A second conclusion identified in recent studies conducted by the Government Accountability Office (GAO) naming a lack of common goals between DOD and DHS as an ongoing concern exacerbate this problem. In 2013, GAO reported that DOD, specifically JTF-N, had not established clear roles and responsibilities for military support to law enforcement.[57] By 2015, however, JTF-N had taken sufficient action to develop and solidify those military roles for GAO to report significant positive adjustments, including refined guidance addressing roles and responsibilities necessary for interagency coordination. DOD and DHS have also initiated collaborative planning sessions but have yet to agree on long-term goals or a common outcome for DOD support. Studies have indicated DOD would like to develop and execute a plan that would phase out DOD support and allow DHS to increase their capacity to execute their duties without DOD support. DHS, on the other hand, has focused more on short-term fixes to the current irregular migration situation and the subsequent ongoing humanitarian crisis versus developing the means to execute their mission independently over the long run.[58]

DOD and DHS disagree on important points of planning team objectives as they have attempted to codify the mutually agreeable collective outcome of DOD/DHS collaboration. In the absence of shared goals, DOD and DHS cannot work together effectively towards a mutually beneficial solution, possibly leading to a situation where DOD and DHS simply address one new crisis after another.

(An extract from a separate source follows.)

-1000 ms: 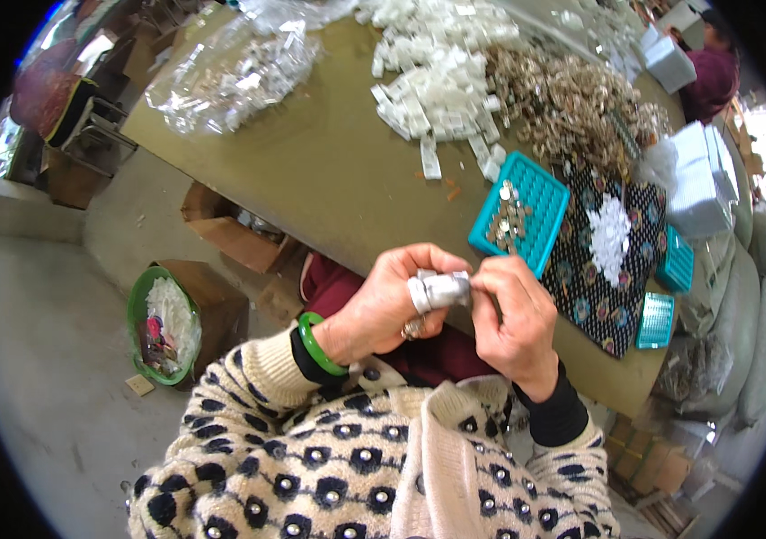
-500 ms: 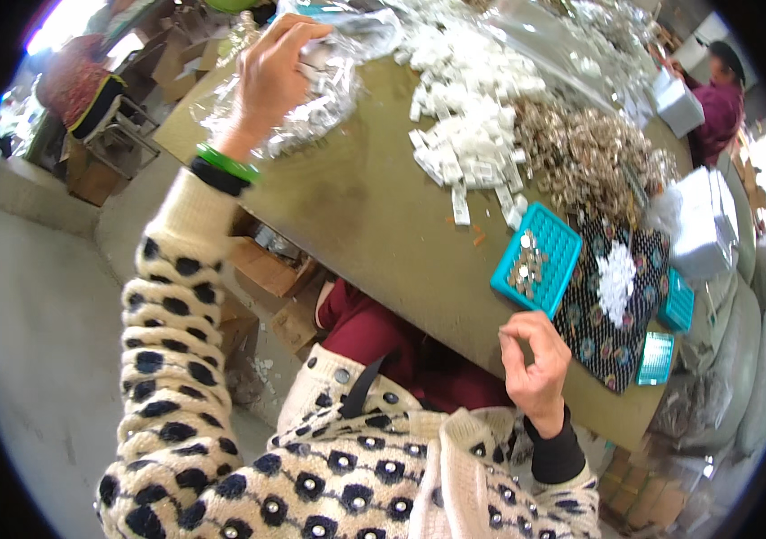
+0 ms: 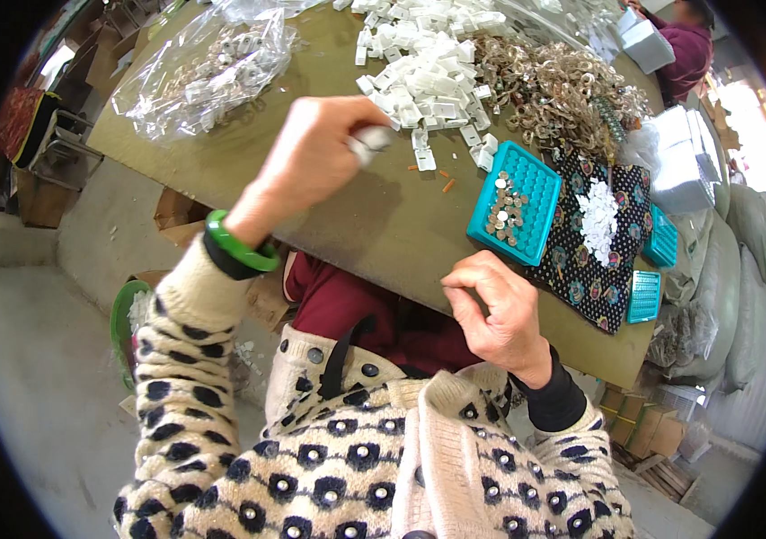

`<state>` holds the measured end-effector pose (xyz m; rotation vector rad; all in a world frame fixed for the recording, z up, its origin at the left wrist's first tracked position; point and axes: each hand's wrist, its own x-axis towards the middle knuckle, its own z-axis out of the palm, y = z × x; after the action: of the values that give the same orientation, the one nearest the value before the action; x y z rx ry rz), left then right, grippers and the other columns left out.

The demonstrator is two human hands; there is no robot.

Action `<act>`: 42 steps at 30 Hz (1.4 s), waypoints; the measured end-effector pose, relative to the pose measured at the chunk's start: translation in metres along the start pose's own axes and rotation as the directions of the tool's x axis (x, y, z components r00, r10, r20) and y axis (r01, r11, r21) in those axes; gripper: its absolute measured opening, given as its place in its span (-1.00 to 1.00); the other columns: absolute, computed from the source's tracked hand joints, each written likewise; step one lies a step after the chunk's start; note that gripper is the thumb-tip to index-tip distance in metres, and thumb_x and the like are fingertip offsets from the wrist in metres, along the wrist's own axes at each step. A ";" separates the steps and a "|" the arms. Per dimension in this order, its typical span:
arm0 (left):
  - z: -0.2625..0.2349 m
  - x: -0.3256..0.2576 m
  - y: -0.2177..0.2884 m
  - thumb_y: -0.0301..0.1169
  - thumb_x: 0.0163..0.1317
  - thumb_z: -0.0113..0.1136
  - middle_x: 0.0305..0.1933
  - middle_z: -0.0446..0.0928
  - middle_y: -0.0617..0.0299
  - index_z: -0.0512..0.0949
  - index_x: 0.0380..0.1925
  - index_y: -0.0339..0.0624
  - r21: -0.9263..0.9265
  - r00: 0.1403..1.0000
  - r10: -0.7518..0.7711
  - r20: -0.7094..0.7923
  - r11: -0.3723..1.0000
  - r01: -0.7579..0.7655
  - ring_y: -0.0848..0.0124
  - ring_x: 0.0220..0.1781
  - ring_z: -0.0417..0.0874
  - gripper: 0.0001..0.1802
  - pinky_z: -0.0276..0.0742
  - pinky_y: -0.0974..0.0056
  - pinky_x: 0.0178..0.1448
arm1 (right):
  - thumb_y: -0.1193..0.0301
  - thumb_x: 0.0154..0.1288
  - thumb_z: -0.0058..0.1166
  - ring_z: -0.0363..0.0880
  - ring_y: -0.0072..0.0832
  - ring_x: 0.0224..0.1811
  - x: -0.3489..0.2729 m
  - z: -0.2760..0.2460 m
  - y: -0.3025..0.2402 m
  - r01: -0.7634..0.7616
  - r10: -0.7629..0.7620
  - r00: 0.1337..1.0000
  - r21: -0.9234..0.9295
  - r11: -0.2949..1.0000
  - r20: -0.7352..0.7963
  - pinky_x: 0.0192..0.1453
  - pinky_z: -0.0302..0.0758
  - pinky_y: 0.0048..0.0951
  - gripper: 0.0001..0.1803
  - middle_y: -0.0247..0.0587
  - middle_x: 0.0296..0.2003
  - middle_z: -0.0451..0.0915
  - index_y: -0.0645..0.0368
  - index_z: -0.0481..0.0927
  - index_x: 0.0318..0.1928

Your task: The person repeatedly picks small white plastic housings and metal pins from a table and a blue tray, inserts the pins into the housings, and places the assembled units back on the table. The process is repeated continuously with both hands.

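Over the worktop, the left hand curls round a pale thing; gripped or worn, I can't tell. The right hand, fingers together, hovers near a teal tray, seemingly corralling small metallic discs within reach.

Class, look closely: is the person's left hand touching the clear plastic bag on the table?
Apart: the head view shows olive tabletop between the left hand and the clear plastic bag, which lies farther left.

Small silvery discs in teal tray
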<state>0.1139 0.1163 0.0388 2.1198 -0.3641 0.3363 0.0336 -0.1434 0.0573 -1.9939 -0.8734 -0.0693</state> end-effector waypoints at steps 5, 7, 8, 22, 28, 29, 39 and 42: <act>0.068 0.023 0.000 -0.56 0.00 0.15 -0.33 0.52 0.08 0.50 -0.25 -0.16 0.504 0.991 0.136 0.001 0.855 -0.118 0.02 -0.23 0.59 -0.76 0.48 0.02 -0.23 | 0.71 0.08 0.16 0.55 -0.21 -0.41 -0.005 -0.004 -0.001 -0.010 0.010 1.000 -0.014 1.000 0.020 -0.33 0.50 -0.30 -0.83 -0.11 -0.41 0.52 0.27 0.50 -0.31; 0.082 0.023 -0.001 -0.60 -0.01 0.11 -0.29 0.51 0.08 0.48 -0.21 -0.15 0.503 0.988 0.151 0.016 0.853 -0.139 0.01 -0.18 0.58 -0.71 0.49 0.01 -0.21 | 0.71 0.08 0.16 0.55 -0.21 -0.41 -0.008 -0.008 -0.001 -0.027 0.028 1.000 -0.012 1.000 0.010 -0.33 0.50 -0.31 -0.83 -0.11 -0.41 0.52 0.27 0.50 -0.31; 0.086 0.022 -0.002 -0.60 0.00 0.10 -0.28 0.51 0.08 0.48 -0.19 -0.15 0.483 0.987 0.160 0.019 0.863 -0.149 0.00 -0.17 0.58 -0.69 0.49 0.01 -0.20 | 0.71 0.08 0.16 0.55 -0.21 -0.41 -0.010 -0.011 -0.001 -0.034 0.034 0.999 -0.010 0.999 0.007 -0.33 0.50 -0.31 -0.83 -0.11 -0.41 0.52 0.27 0.50 -0.31; 0.107 -0.025 0.085 -0.61 0.19 0.28 -0.28 0.61 0.30 0.57 -0.10 -0.25 -0.910 0.896 -0.434 0.095 0.326 0.255 0.57 -0.25 0.60 -0.74 0.57 0.45 -0.17 | 0.57 0.34 0.13 0.59 -0.57 -0.28 0.010 -0.011 0.022 -0.292 0.391 0.894 0.379 0.878 -0.217 -0.15 0.56 -0.56 -0.71 -0.22 -0.21 0.60 0.30 0.41 0.03; 0.106 -0.035 0.089 -0.56 0.20 0.31 -0.15 0.62 0.19 0.53 -0.10 -0.23 -0.942 0.939 -0.331 0.088 0.280 0.187 0.51 -0.19 0.63 -0.73 0.63 0.38 -0.15 | 0.66 0.27 0.15 0.57 -0.60 -0.25 0.008 -0.030 0.024 -0.259 0.338 0.912 0.312 0.914 -0.232 -0.19 0.53 -0.56 -0.87 -0.25 -0.28 0.60 0.29 0.54 -0.19; 0.106 -0.038 0.089 -0.55 0.21 0.31 -0.13 0.63 0.17 0.53 -0.10 -0.22 -0.941 0.951 -0.301 0.074 0.294 0.167 0.49 -0.18 0.64 -0.73 0.63 0.36 -0.16 | 0.67 0.25 0.16 0.57 -0.58 -0.26 0.009 -0.035 0.025 -0.229 0.284 0.927 0.229 0.946 -0.245 -0.20 0.53 -0.54 -0.89 -0.23 -0.30 0.60 0.28 0.55 -0.22; 0.089 -0.052 0.077 -0.48 0.21 0.31 -0.19 0.64 0.07 0.55 -0.08 -0.30 -0.778 0.751 -0.266 0.604 0.007 0.628 0.30 -0.25 0.73 -0.71 0.71 0.29 -0.22 | 0.79 -0.01 0.22 0.58 -0.27 -0.32 0.021 -0.052 0.029 0.174 -0.182 0.979 -0.081 0.981 -0.093 -0.29 0.56 -0.39 -0.68 -0.12 -0.29 0.53 0.25 0.57 -0.22; 0.090 -0.053 0.075 -0.49 0.21 0.29 -0.18 0.64 0.09 0.55 -0.02 -0.29 -0.743 0.738 -0.219 0.638 0.079 0.665 0.33 -0.27 0.72 -0.67 0.70 0.30 -0.22 | 0.72 0.05 0.21 0.58 -0.28 -0.31 0.024 -0.055 0.030 0.131 -0.133 0.991 -0.079 0.988 -0.026 -0.27 0.55 -0.39 -0.75 -0.15 -0.29 0.54 0.24 0.57 -0.23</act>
<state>0.0455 0.0078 0.0275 0.8487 -0.0113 -0.6195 0.0846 -0.1821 0.0753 -1.9991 -0.9948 -0.2123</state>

This should not preclude DHS and DOD from developing and implementing defined, concrete outcomes allowing for adequate DOD budget estimates while providing the ability to assess the impact of the border mission on overall military unit readiness as the military seeks to divest itself of the border mission.[59]

In terms of readiness, the subsequent 2021 GAO Southwest Border assessment indicated cause for concern over individual unit readiness as DOD support to DHS along the border continues year after year.[60] GAO recommended DOD take additional measures to assess the impact of DOD border support on overall military readiness.[61]DOD did not concur with this suggestion and held fast that the current method of assessing and determining the impact to unit readiness remained sufficient. DOD responded, stating their current two-stage process of conducting analysis at the joint staff level and a secondary analysis conducted at the combatant command level provided an adequate examination of impacts to readiness for each unit assigned to assist with the southwest border RFA.[62]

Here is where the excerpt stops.